**Activity:**
The records beneath should be printed exactly, and the pictures are to be left out.

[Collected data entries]
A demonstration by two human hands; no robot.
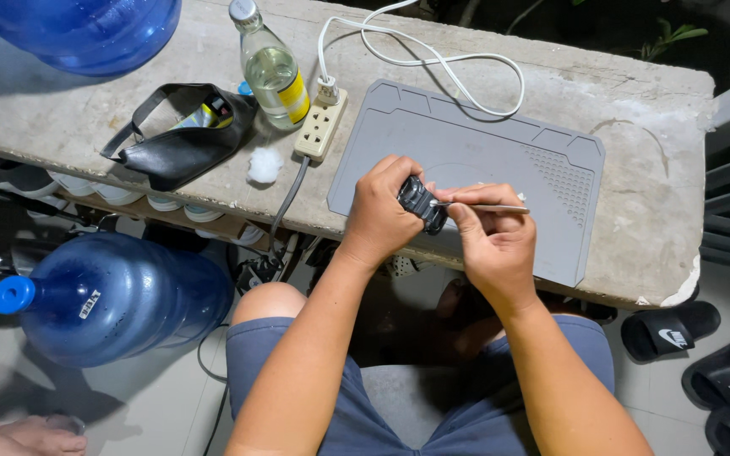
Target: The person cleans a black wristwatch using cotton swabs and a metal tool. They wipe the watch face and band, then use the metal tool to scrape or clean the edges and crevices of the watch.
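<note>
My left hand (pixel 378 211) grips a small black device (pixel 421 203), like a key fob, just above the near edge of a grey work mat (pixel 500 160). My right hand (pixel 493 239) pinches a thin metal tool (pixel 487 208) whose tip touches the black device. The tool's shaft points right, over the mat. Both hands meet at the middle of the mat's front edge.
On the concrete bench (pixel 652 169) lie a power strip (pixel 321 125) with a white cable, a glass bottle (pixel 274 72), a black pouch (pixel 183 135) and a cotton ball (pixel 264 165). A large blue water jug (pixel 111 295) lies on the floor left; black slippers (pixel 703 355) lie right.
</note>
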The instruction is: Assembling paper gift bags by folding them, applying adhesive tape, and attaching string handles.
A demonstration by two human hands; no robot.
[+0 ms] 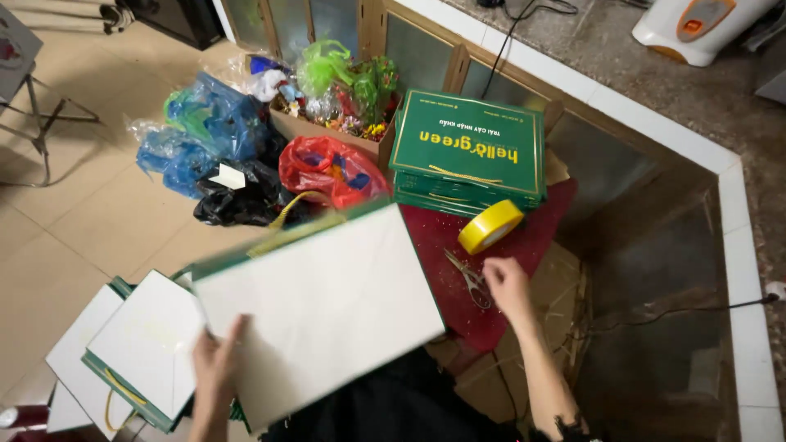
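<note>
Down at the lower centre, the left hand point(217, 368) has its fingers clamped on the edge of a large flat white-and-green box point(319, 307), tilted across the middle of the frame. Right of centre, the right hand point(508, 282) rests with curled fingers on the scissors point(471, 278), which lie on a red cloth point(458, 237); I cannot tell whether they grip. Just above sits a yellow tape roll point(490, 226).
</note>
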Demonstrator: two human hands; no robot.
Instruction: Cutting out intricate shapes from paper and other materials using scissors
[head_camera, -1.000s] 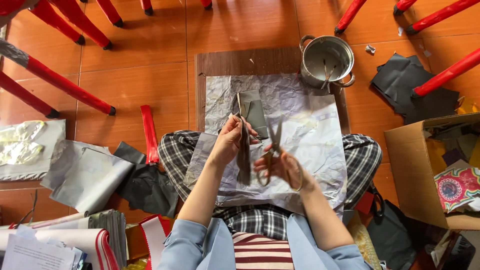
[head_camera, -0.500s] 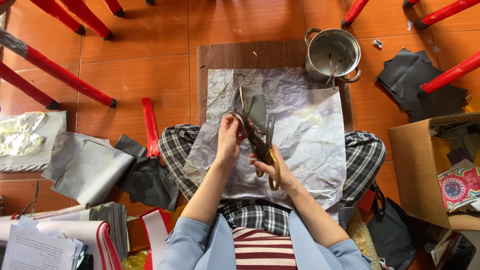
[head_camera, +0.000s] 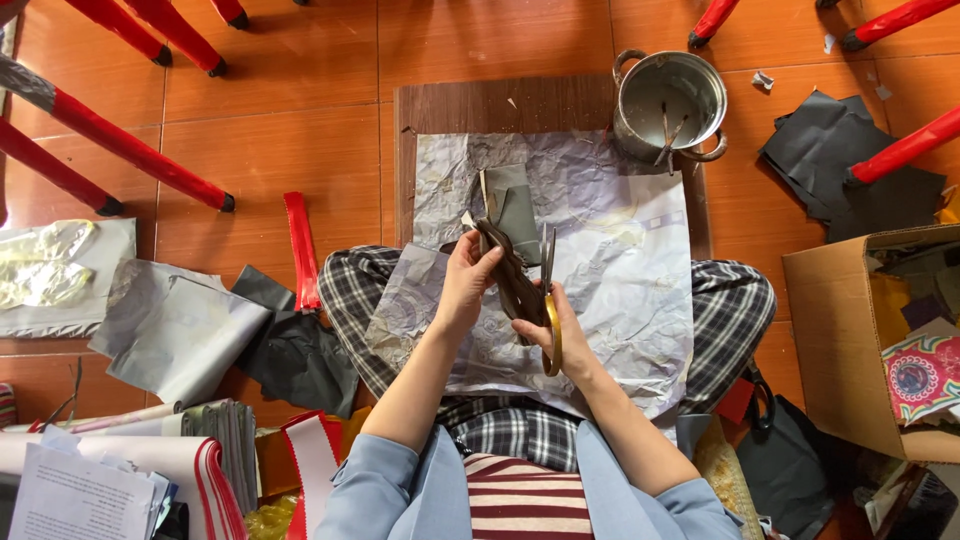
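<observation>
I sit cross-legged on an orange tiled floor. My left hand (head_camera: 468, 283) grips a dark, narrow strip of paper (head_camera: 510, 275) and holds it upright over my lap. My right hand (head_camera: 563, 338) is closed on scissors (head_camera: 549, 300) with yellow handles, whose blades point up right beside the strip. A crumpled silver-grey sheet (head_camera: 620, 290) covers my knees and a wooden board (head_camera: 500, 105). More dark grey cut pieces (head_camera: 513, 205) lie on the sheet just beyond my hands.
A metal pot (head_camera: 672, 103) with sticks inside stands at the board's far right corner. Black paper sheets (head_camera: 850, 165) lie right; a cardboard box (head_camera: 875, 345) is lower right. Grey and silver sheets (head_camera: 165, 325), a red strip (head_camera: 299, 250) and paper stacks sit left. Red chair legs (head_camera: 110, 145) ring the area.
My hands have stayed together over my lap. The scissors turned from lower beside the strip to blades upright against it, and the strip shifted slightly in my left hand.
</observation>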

**Task output:**
A demonstration by two human hands; no robot.
Target: The person cleans a black wristwatch using cotton swabs and a metal tool. They wipe the watch face and band, then use the metal tool to scrape or clean the edges and crevices of the watch.
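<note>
My left hand (pixel 378 211) grips a small black device (pixel 421 203), like a key fob, just above the near edge of a grey work mat (pixel 500 160). My right hand (pixel 493 239) pinches a thin metal tool (pixel 487 208) whose tip touches the black device. The tool's shaft points right, over the mat. Both hands meet at the middle of the mat's front edge.
On the concrete bench (pixel 652 169) lie a power strip (pixel 321 125) with a white cable, a glass bottle (pixel 274 72), a black pouch (pixel 183 135) and a cotton ball (pixel 264 165). A large blue water jug (pixel 111 295) lies on the floor left; black slippers (pixel 703 355) lie right.
</note>
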The instruction is: Assembling paper gift bags by folding them, applying adhesive tape, and attaching string handles.
A demonstration by two human hands; no robot.
[+0 ms] 
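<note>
Down at the lower centre, the left hand point(217, 368) has its fingers clamped on the edge of a large flat white-and-green box point(319, 307), tilted across the middle of the frame. Right of centre, the right hand point(508, 282) rests with curled fingers on the scissors point(471, 278), which lie on a red cloth point(458, 237); I cannot tell whether they grip. Just above sits a yellow tape roll point(490, 226).
</note>
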Demonstrator: two human hands; no robot.
Instruction: Cutting out intricate shapes from paper and other materials using scissors
[head_camera, -1.000s] 
[head_camera, -0.500s] 
[head_camera, +0.000s] 
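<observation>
I sit cross-legged on an orange tiled floor. My left hand (head_camera: 468, 283) grips a dark, narrow strip of paper (head_camera: 510, 275) and holds it upright over my lap. My right hand (head_camera: 563, 338) is closed on scissors (head_camera: 549, 300) with yellow handles, whose blades point up right beside the strip. A crumpled silver-grey sheet (head_camera: 620, 290) covers my knees and a wooden board (head_camera: 500, 105). More dark grey cut pieces (head_camera: 513, 205) lie on the sheet just beyond my hands.
A metal pot (head_camera: 672, 103) with sticks inside stands at the board's far right corner. Black paper sheets (head_camera: 850, 165) lie right; a cardboard box (head_camera: 875, 345) is lower right. Grey and silver sheets (head_camera: 165, 325), a red strip (head_camera: 299, 250) and paper stacks sit left. Red chair legs (head_camera: 110, 145) ring the area.
My hands have stayed together over my lap. The scissors turned from lower beside the strip to blades upright against it, and the strip shifted slightly in my left hand.
</observation>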

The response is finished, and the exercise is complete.